## What the task requires
Go through the following data and transcribe exactly the stretch of lines from the one holding "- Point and" to the one holding "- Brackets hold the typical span", both included.
+===+
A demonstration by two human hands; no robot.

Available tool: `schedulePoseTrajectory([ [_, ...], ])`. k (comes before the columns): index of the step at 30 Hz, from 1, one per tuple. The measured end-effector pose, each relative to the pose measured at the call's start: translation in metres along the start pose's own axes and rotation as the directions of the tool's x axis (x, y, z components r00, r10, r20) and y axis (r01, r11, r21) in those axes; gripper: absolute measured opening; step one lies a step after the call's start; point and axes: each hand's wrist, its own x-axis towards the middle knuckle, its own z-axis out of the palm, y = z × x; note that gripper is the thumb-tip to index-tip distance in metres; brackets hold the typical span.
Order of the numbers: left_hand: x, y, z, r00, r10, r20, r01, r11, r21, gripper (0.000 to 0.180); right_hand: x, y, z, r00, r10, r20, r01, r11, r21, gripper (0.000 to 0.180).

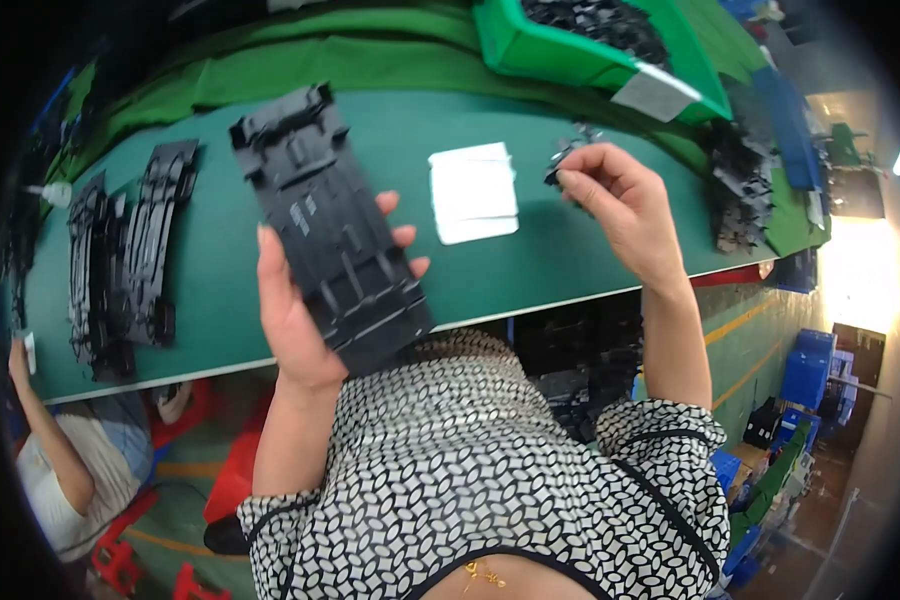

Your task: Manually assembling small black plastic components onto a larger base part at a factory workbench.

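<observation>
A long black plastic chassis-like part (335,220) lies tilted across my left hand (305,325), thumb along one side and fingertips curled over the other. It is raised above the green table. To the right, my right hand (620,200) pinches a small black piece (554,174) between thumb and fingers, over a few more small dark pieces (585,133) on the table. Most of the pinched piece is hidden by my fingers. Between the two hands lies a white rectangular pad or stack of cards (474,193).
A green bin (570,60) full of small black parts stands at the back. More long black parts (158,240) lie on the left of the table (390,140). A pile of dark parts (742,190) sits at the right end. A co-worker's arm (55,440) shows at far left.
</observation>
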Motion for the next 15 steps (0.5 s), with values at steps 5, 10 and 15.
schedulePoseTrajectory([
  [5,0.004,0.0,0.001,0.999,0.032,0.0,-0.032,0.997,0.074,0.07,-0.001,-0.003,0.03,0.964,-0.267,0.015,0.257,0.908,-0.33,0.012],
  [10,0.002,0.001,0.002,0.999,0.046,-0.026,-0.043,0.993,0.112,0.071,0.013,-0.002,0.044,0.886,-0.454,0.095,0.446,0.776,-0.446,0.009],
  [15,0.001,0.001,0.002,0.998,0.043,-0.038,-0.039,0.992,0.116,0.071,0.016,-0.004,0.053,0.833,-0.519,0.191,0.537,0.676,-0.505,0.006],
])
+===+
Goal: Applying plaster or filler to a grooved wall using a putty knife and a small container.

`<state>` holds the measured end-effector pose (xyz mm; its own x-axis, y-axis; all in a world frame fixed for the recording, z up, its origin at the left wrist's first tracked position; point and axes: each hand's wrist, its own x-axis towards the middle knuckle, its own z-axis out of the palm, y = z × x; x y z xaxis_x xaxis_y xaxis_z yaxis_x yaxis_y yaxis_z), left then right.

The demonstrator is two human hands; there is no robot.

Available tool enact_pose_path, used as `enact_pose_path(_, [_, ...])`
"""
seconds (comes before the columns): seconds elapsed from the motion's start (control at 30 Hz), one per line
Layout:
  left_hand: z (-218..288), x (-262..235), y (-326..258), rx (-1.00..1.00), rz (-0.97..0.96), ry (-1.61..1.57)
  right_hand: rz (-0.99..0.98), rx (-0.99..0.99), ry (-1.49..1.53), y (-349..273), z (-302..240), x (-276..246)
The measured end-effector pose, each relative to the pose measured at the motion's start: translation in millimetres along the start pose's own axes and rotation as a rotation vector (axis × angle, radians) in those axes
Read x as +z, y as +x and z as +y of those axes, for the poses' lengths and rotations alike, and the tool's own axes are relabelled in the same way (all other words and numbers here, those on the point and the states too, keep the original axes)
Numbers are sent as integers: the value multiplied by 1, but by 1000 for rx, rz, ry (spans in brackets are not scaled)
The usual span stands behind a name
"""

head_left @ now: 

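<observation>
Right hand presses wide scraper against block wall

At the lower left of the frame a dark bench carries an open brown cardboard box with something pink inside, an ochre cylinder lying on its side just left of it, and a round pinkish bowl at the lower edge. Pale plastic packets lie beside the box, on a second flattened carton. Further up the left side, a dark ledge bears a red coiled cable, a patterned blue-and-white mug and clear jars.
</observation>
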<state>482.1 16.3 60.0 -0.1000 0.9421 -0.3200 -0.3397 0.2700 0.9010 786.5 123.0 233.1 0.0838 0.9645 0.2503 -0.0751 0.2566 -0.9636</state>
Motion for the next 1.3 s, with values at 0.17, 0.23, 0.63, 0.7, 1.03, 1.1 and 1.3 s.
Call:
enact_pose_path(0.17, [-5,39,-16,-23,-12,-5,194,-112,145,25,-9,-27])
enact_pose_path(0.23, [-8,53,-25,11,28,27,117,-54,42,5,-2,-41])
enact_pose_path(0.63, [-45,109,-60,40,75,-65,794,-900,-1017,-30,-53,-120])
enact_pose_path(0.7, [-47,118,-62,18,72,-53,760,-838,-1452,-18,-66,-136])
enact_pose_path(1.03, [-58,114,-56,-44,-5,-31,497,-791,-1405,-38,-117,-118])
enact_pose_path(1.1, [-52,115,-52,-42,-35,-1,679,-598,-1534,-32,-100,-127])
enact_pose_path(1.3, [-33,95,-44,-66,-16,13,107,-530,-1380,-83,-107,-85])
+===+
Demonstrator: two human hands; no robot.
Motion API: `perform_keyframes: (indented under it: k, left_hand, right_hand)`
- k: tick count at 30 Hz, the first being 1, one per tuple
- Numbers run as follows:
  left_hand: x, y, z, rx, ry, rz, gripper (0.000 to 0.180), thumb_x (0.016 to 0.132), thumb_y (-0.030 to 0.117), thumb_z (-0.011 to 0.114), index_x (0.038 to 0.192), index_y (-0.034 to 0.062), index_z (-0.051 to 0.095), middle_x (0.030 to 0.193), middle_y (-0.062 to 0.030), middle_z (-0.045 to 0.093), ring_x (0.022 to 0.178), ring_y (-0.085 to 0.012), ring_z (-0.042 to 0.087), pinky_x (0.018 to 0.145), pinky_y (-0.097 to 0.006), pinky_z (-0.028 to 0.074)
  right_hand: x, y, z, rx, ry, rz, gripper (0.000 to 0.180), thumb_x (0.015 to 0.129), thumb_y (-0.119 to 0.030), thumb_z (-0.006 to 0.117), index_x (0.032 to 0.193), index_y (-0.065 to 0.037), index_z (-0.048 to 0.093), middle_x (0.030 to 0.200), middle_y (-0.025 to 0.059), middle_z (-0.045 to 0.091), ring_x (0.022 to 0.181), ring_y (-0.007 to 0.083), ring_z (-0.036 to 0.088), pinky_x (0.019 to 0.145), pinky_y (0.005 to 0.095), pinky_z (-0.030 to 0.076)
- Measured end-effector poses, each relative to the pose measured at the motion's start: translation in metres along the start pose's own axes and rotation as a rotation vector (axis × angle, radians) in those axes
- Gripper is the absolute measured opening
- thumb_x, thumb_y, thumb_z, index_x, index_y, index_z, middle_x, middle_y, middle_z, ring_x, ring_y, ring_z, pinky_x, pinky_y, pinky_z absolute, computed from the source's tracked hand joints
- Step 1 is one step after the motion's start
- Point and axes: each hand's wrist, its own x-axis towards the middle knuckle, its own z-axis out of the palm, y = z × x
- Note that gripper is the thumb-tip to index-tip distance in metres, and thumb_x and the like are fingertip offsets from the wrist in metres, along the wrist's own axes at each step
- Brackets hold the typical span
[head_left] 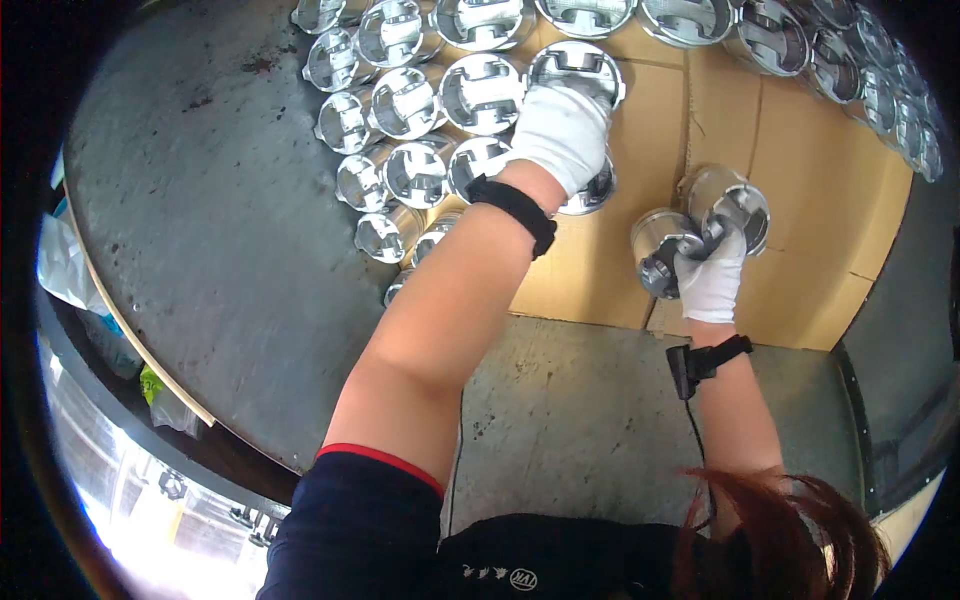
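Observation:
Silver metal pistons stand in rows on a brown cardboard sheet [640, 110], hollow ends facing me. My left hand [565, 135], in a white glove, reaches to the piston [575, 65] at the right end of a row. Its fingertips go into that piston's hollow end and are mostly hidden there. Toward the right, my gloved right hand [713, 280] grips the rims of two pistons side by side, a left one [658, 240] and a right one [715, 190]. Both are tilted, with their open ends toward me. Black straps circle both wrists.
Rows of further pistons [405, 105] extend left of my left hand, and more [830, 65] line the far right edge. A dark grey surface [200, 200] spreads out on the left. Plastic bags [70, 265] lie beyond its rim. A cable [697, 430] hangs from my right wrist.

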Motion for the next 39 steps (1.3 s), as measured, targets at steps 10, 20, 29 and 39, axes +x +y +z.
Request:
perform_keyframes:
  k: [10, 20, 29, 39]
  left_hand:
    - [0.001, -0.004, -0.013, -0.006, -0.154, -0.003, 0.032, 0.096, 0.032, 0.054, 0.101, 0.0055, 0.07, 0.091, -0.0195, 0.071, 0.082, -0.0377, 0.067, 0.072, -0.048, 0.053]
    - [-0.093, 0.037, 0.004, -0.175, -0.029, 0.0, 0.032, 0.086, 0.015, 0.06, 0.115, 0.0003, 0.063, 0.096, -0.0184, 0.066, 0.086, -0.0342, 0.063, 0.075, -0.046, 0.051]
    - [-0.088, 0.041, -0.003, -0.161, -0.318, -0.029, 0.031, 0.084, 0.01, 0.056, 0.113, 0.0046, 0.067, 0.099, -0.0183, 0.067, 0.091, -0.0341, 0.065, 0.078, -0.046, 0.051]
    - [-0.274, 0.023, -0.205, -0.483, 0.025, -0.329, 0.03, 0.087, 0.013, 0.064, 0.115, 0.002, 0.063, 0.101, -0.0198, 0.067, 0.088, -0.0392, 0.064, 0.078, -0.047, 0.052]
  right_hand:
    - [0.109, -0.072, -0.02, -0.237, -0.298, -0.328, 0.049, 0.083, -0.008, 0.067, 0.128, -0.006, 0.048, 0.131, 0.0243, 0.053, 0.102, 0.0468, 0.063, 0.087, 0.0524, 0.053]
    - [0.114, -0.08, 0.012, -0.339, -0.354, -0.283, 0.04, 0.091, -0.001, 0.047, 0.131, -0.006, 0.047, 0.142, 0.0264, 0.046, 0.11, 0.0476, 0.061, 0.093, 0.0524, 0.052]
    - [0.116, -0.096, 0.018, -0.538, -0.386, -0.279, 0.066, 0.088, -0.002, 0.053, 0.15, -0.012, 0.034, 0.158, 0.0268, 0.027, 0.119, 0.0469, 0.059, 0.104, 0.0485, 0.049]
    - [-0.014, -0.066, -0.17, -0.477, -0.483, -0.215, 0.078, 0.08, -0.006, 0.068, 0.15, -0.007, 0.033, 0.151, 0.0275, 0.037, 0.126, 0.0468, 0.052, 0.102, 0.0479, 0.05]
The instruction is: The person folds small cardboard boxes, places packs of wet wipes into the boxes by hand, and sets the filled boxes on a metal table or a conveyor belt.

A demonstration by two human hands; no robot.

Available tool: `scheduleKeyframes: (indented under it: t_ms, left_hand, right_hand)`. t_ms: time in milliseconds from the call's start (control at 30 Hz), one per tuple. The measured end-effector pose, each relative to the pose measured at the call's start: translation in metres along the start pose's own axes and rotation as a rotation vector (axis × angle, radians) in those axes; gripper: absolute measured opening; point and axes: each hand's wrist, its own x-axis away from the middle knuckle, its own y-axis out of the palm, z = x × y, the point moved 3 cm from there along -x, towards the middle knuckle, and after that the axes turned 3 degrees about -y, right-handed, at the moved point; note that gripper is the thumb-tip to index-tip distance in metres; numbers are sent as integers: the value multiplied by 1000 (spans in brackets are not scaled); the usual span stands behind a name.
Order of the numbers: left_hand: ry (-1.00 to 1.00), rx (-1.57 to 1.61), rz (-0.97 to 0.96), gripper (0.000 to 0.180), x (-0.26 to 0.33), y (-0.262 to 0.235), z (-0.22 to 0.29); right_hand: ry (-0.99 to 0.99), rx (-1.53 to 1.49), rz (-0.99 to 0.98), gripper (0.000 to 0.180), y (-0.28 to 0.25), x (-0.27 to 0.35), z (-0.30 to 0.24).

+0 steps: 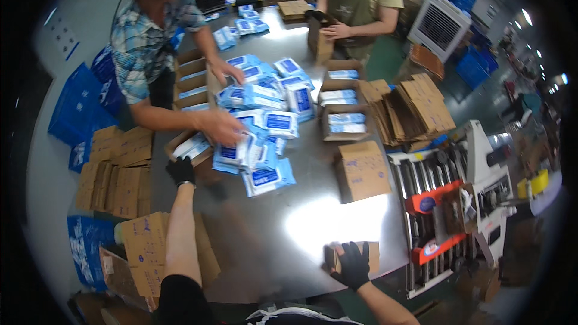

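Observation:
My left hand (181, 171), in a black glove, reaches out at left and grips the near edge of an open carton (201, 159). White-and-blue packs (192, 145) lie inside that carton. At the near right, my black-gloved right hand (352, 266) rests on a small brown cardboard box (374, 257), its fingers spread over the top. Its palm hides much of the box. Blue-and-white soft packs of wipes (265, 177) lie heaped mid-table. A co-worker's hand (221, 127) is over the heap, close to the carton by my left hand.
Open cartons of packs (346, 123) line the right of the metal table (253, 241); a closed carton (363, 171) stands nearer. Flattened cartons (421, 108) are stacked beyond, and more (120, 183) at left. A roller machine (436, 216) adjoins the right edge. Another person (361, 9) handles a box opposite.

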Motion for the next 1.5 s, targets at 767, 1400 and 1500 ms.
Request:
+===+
## Answer
- Point and axes: each hand's wrist, its own x-axis towards the middle knuckle, its own z-axis out of the palm, y = z × x
- Note that gripper is the thumb-tip to index-tip distance in metres, and thumb_x and the like are fingertip offsets from the wrist in metres, along the wrist's own axes at each step
- Brackets hold the typical span

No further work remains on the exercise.